### Task to carry out
Repeat every line of the data exactly, but not the pictures.

### Stored data
== Segment start ==

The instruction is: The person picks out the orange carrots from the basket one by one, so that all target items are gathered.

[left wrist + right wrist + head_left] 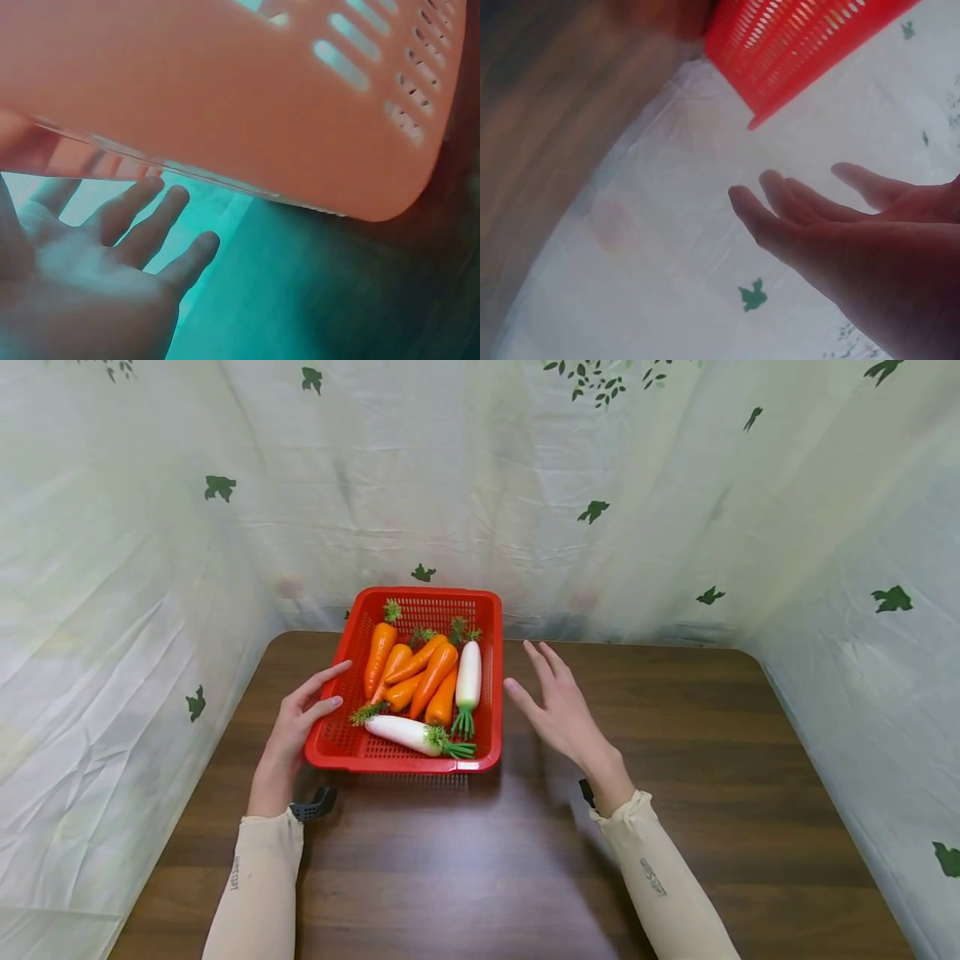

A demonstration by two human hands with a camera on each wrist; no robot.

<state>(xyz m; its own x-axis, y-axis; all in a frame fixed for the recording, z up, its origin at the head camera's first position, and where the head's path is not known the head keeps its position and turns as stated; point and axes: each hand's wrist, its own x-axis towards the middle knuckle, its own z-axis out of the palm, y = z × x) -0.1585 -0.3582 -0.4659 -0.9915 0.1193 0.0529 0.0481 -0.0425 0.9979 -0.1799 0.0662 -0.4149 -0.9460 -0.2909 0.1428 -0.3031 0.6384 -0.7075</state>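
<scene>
A rectangular red plastic basket with slotted walls stands on the dark brown wood-grain desk, by the far edge, toward the far left corner. In it lie several glossy orange carrots with green tufts, a white radish with green stalks along the right wall and a second white radish along the near edge.

The left hand is at the basket's left rim, fingers spread; whether it touches cannot be told. The right hand, also spread, hangs apart from the right edge, holding nothing.

The step in hand seems to be placing hands either side of the basket; gripping both sides would call for bringing the right hand inward.
</scene>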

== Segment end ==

### Expected answer
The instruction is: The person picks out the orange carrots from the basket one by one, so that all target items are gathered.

[left wrist + right wrist + head_left] 

A demonstration by two human hands with a camera on each wrist; no robot.

<state>(xyz m; its own x-axis, y-axis; all in a frame fixed for the recording, z up, its origin at the head camera's first position, and where the head's path is not known the head keeps its position and turns as stated; point and axes: each hand's wrist, its own x-axis towards the middle knuckle, its own z-axis out of the palm, y = z × x) -0.1585 -0.3582 -0.4659 -0.9915 0.1193 0.0529 0.0481 -0.0425 0.9979 -0.1799 0.0662 -0.4149 -0.9460 -0.2909 0.1428 -0.3031 0.6384 -0.7075</state>
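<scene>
A rectangular red plastic basket with slotted walls stands on the dark brown wood-grain desk, by the far edge, toward the far left corner. In it lie several glossy orange carrots with green tufts, a white radish with green stalks along the right wall and a second white radish along the near edge.

The left hand is at the basket's left rim, fingers spread; whether it touches cannot be told. The right hand, also spread, hangs apart from the right edge, holding nothing.

The step in hand seems to be placing hands either side of the basket; gripping both sides would call for bringing the right hand inward.
</scene>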

Output for this exercise is now complete.